Write out all the data again, exactly as it stands.

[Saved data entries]
%%
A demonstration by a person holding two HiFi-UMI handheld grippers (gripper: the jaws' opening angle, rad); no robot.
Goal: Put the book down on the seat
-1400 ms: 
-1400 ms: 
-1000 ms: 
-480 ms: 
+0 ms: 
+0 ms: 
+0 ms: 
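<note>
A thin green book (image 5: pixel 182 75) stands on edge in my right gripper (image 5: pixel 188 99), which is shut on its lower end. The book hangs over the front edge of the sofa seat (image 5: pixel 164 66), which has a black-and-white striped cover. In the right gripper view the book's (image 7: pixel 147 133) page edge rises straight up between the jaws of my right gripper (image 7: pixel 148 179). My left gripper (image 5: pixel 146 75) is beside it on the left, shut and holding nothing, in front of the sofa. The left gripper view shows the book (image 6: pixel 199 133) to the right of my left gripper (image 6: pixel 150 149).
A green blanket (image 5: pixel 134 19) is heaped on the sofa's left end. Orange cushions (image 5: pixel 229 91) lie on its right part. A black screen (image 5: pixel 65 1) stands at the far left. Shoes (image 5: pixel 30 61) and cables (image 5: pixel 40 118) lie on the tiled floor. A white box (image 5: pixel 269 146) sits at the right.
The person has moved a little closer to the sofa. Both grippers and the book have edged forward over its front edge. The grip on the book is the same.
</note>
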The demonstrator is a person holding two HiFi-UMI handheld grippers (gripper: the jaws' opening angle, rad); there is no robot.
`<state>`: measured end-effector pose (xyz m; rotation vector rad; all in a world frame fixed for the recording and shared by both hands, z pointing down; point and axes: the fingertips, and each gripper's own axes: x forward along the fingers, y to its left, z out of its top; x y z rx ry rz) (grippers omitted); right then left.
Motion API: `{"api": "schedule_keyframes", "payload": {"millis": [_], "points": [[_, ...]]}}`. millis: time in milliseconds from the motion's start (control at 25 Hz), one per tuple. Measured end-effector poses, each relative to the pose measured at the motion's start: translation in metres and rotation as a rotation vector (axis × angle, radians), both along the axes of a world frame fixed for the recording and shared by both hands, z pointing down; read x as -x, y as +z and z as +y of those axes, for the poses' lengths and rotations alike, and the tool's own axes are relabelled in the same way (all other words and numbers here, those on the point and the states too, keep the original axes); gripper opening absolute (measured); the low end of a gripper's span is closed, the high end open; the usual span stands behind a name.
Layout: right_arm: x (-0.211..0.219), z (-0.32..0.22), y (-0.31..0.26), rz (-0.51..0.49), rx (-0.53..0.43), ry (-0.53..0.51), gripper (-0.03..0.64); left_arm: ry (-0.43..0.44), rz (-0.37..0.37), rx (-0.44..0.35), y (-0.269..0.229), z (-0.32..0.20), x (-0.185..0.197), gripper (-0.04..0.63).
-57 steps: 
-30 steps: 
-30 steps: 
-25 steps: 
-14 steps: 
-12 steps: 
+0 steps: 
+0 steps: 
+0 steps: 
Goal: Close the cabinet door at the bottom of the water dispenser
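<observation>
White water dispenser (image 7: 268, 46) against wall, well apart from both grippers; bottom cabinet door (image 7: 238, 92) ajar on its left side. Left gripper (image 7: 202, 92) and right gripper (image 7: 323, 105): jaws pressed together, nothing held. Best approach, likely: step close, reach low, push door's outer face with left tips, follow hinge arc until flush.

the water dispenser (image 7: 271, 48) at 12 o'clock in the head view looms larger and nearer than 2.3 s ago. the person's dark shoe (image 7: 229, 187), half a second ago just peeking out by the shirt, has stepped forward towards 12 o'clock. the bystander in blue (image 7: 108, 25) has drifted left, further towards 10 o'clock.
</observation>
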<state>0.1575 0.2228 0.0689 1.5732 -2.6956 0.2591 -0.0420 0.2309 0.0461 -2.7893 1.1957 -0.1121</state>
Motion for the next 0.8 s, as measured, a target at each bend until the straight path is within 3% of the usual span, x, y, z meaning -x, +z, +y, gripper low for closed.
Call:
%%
### RESPONSE FOR THIS EXERCISE
A demonstration by a person holding two HiFi-UMI handheld grippers (gripper: the jaws' opening angle, rad); no robot.
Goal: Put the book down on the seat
-1400 ms: 
-1400 ms: 
-1000 ms: 
-480 ms: 
+0 ms: 
+0 ms: 
+0 ms: 
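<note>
A thin green book (image 5: pixel 182 75) stands on edge in my right gripper (image 5: pixel 188 99), which is shut on its lower end. The book hangs over the front edge of the sofa seat (image 5: pixel 164 66), which has a black-and-white striped cover. In the right gripper view the book's (image 7: pixel 147 133) page edge rises straight up between the jaws of my right gripper (image 7: pixel 148 179). My left gripper (image 5: pixel 146 75) is beside it on the left, shut and holding nothing, in front of the sofa. The left gripper view shows the book (image 6: pixel 199 133) to the right of my left gripper (image 6: pixel 150 149).
A green blanket (image 5: pixel 134 19) is heaped on the sofa's left end. Orange cushions (image 5: pixel 229 91) lie on its right part. A black screen (image 5: pixel 65 1) stands at the far left. Shoes (image 5: pixel 30 61) and cables (image 5: pixel 40 118) lie on the tiled floor. A white box (image 5: pixel 269 146) sits at the right.
The person has moved a little closer to the sofa. Both grippers and the book have edged forward over its front edge. The grip on the book is the same.
</note>
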The demonstrator is a person holding two HiFi-UMI handheld grippers (gripper: the jaws' opening angle, rad); there is no robot.
`<state>`: measured end-effector pose (xyz m; rotation vector rad; all in a world frame fixed for the recording and shared by both hands, z pointing down; point and axes: the fingertips, and each gripper's own axes: x forward along the fingers, y to its left, z out of its top; x y z rx ry rz) (grippers omitted); right then left.
Motion API: `{"api": "schedule_keyframes", "payload": {"millis": [_], "points": [[_, ...]]}}`. millis: time in milliseconds from the motion's start (control at 25 Hz), one per tuple. Measured end-effector poses, each relative to the pose measured at the motion's start: translation in metres and rotation as a rotation vector (axis × angle, radians), both along the axes of a world frame fixed for the recording and shared by both hands, z pointing down; read x as -x, y as +z and z as +y of those axes, for the poses' lengths and rotations alike, and the tool's own axes are relabelled in the same way (all other words and numbers here, those on the point and the states too, keep the original axes); gripper opening absolute (measured); the low end of a gripper's span is closed, the high end open; the usual span stands behind a name.
Layout: right_arm: x (-0.211..0.219), z (-0.32..0.22), y (-0.31..0.26), rz (-0.51..0.49), rx (-0.53..0.43), ry (-0.53..0.51), gripper (-0.03..0.64); left_arm: ry (-0.43..0.44), rz (-0.37..0.37), rx (-0.44..0.35), y (-0.269..0.229), z (-0.32..0.20), x (-0.185..0.197), gripper (-0.04..0.63).
-57 steps: 
-30 steps: 
-30 steps: 
-25 steps: 
-14 steps: 
-12 steps: 
+0 steps: 
+0 steps: 
+0 steps: 
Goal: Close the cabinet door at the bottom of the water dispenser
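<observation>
White water dispenser (image 7: 268, 46) against wall, well apart from both grippers; bottom cabinet door (image 7: 238, 92) ajar on its left side. Left gripper (image 7: 202, 92) and right gripper (image 7: 323, 105): jaws pressed together, nothing held. Best approach, likely: step close, reach low, push door's outer face with left tips, follow hinge arc until flush.

the water dispenser (image 7: 271, 48) at 12 o'clock in the head view looms larger and nearer than 2.3 s ago. the person's dark shoe (image 7: 229, 187), half a second ago just peeking out by the shirt, has stepped forward towards 12 o'clock. the bystander in blue (image 7: 108, 25) has drifted left, further towards 10 o'clock.
</observation>
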<state>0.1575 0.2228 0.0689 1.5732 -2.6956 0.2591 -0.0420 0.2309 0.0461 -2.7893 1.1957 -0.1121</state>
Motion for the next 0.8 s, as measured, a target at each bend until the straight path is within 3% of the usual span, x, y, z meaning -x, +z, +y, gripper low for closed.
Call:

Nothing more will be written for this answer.